Reproduce the records exactly, beginning with their first line and ending with the line that contains "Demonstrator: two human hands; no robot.", and output nothing more.

Input records ▸
==*==
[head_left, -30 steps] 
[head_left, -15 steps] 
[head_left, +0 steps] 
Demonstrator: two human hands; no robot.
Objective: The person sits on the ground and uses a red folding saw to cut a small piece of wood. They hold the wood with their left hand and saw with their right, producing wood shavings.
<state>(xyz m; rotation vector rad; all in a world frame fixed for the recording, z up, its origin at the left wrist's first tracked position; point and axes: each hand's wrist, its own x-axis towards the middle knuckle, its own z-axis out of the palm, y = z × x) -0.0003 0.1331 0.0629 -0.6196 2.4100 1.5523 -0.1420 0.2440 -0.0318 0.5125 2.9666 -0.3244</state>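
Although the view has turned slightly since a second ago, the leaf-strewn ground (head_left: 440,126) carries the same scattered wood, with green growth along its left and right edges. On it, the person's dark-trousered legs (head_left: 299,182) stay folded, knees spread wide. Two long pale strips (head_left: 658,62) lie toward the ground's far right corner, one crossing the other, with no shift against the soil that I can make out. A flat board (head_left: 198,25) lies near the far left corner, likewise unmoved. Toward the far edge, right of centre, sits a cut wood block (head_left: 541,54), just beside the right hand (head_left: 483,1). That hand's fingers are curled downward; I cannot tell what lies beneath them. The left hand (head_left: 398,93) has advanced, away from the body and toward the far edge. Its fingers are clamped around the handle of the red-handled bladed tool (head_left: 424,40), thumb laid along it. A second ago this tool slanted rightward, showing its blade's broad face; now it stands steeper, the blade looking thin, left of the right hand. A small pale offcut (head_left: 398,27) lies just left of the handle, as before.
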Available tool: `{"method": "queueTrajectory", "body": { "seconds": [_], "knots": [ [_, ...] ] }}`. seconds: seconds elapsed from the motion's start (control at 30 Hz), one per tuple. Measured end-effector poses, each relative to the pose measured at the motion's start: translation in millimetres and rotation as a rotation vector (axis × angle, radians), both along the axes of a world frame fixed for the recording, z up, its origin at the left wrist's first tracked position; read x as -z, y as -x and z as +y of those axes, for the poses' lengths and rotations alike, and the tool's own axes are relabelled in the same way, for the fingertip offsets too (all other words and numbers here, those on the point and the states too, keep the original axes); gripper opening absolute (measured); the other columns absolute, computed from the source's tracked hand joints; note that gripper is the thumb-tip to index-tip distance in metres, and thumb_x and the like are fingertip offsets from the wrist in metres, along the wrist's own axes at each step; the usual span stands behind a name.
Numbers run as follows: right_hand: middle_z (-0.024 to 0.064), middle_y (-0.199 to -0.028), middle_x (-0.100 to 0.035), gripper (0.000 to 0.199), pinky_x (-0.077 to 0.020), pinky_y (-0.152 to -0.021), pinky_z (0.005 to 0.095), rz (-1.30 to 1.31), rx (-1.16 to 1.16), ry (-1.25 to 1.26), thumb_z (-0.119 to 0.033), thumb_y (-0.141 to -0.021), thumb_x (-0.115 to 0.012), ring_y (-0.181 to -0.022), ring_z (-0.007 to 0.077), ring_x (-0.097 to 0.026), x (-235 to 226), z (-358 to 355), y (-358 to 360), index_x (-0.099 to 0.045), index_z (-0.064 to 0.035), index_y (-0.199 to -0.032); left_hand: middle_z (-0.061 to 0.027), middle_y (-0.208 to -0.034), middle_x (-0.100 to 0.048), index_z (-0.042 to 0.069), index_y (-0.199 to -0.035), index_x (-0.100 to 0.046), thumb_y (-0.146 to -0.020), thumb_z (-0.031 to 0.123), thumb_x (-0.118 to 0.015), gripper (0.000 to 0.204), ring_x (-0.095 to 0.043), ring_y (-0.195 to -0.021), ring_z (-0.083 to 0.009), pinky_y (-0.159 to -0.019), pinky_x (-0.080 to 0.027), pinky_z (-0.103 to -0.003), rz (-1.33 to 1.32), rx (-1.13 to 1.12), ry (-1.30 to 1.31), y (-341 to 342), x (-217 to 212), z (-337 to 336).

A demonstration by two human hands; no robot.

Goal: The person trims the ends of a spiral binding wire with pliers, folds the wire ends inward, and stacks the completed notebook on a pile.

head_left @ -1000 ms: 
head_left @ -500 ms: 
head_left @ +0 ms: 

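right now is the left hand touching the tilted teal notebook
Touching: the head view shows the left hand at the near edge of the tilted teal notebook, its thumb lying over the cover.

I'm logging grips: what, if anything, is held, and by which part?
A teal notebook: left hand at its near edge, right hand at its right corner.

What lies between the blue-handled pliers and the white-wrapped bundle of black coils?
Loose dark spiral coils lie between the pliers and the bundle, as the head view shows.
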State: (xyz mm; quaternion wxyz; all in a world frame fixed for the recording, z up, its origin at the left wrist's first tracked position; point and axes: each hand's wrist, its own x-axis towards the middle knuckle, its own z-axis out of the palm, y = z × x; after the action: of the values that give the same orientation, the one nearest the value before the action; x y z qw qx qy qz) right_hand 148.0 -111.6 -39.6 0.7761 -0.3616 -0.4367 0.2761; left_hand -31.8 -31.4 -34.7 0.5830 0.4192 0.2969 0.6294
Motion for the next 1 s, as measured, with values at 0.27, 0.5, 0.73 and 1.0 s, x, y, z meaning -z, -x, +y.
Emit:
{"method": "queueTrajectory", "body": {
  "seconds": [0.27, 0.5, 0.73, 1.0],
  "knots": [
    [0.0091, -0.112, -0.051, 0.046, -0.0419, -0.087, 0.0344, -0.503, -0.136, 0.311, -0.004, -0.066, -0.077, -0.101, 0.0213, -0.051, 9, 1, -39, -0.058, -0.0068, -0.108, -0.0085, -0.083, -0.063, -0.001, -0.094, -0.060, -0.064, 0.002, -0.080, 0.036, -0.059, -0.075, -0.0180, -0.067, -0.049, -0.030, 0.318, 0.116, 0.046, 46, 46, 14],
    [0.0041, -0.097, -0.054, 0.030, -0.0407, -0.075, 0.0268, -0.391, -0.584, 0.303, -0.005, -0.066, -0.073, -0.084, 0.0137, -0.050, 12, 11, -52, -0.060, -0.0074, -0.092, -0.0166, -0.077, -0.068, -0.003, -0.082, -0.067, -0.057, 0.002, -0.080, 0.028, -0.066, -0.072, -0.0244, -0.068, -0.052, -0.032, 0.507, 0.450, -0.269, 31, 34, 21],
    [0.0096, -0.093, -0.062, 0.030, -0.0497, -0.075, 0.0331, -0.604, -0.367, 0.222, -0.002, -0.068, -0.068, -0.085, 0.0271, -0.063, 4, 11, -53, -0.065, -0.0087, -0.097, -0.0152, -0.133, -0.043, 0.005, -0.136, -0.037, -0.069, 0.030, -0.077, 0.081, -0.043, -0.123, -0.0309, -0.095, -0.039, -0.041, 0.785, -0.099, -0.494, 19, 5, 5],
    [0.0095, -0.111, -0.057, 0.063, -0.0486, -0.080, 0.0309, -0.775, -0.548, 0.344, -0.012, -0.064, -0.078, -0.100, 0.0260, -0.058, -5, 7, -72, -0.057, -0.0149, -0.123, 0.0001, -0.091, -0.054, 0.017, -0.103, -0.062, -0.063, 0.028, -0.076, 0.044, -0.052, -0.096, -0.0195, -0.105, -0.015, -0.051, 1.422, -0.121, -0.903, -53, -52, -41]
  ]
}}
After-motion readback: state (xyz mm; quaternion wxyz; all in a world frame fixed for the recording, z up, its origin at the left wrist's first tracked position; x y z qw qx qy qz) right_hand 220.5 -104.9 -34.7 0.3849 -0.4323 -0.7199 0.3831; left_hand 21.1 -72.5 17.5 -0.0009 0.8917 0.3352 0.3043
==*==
Solution to this exercise ▸
[head_left, -30 steps] 
[head_left, -15 steps] 
[head_left, +0 steps] 
Demonstrator: two human hands; no robot.

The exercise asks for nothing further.